To the International Labour Organization (ILO)

  • Issue a model employment contract for domestic workers. Translate the model contract into Arabic, Sinhala, and Tamil languages, and make it widely available to prospective migrants.
  • Work with local groups to expand technical programs that provide labor rights-based education for migrant workers regarding ILO standards.
  • Work with governments to provide technical assistance and specific language to strengthen labor regulations and enforcement consistent with international labor standards.

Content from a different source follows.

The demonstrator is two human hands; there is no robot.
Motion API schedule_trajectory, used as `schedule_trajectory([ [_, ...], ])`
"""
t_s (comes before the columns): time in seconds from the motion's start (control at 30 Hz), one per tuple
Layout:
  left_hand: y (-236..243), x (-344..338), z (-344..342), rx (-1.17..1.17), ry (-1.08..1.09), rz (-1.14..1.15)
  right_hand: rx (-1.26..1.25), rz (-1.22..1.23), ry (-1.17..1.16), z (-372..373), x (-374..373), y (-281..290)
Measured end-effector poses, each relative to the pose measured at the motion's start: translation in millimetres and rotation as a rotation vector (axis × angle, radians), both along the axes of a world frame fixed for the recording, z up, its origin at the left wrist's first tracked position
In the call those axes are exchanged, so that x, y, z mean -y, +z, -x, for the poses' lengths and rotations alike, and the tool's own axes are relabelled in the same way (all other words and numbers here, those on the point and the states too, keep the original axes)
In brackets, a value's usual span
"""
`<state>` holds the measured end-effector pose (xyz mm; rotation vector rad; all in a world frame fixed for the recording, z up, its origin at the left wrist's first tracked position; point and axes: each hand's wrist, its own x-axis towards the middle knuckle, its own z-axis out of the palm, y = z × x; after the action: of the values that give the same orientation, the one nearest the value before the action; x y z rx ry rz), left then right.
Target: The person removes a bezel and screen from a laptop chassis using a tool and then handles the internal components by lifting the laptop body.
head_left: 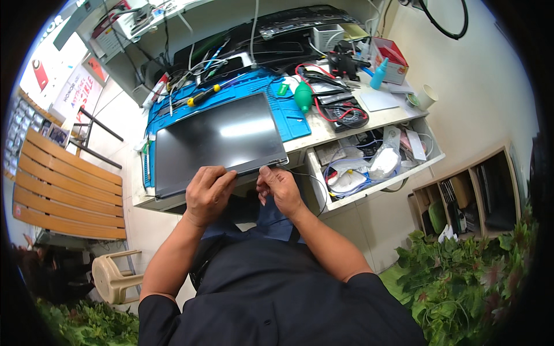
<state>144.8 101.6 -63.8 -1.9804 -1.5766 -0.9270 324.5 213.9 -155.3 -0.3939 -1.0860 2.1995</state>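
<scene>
A dark flat laptop screen panel (216, 138) lies on a blue work mat (288, 118) on the bench. My left hand (206, 193) rests on the panel's near edge, fingers curled over the rim. My right hand (278, 185) pinches the same near edge close to its right corner, where a thin cable runs off. Both hands touch the panel; I cannot tell if either grips a small tool.
A green air blower (303, 95), a multimeter with red and black leads (345, 109), a yellow-handled screwdriver (202, 95) and a teal bottle (378, 74) sit on the bench. An open drawer (378, 161) of cables is to the right. A wooden bench (66, 193), a plastic chair (115, 277) and plants (461, 277) surround me.
</scene>
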Motion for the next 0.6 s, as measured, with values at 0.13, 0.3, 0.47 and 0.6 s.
schedule_trajectory([
  [0.13,-0.7,20.7,16.6,-0.005,0.032,-0.022,0.083,0.137,-0.034,12.2,3.3,14.3],
  [0.3,-3.5,23.1,23.7,-0.037,-0.017,-0.064,0.142,0.147,-0.054,18.1,6.5,18.5],
  [0.47,-3.4,28.5,28.2,-0.040,0.000,-0.045,0.161,0.158,-0.083,16.8,7.6,17.4],
  [0.6,-2.3,49.3,41.7,-0.041,0.088,-0.048,0.140,0.191,-0.121,13.3,4.6,19.3],
])
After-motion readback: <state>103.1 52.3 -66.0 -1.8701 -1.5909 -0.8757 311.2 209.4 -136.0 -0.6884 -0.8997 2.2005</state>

To the UN Special Rapporteur on the Human Rights of Migrants

  • Issue a specialized report on the conditions experienced by migrant domestic workers that includes a delineation of their rights under international law.
  • Conduct a country visit to Sri Lanka, Saudi Arabia, Kuwait, Lebanon, and/or the UAE to investigate the situation of migrant domestic workers and make recommendations for reforms.

To International Donors, including the Japan International Cooperation Agency (JICA), Asian Development Bank (ADB), the World Bank, United States Agency for International Development (USAID), and the Swedish International Development Cooperation Agency (SIDA)

  • Provide greater financial and institutional support for local NGO and other civil society advocacy efforts and services for migrant domestic workers.
  • Fund microcredit lending programs that provide more favorable interest rates for women who want to migrate, to cover migration costs.
  • Fund long-term domestic employment strategies for women, such as projects to develop sustained income-earning activities within Sri Lanka, and job training, vocational skills training, and education programs for Sri Lankan women and girls. 
  • Fund microcredit lending programs for returned migrant women to launch and sustain self-employment micro-enterprise projects.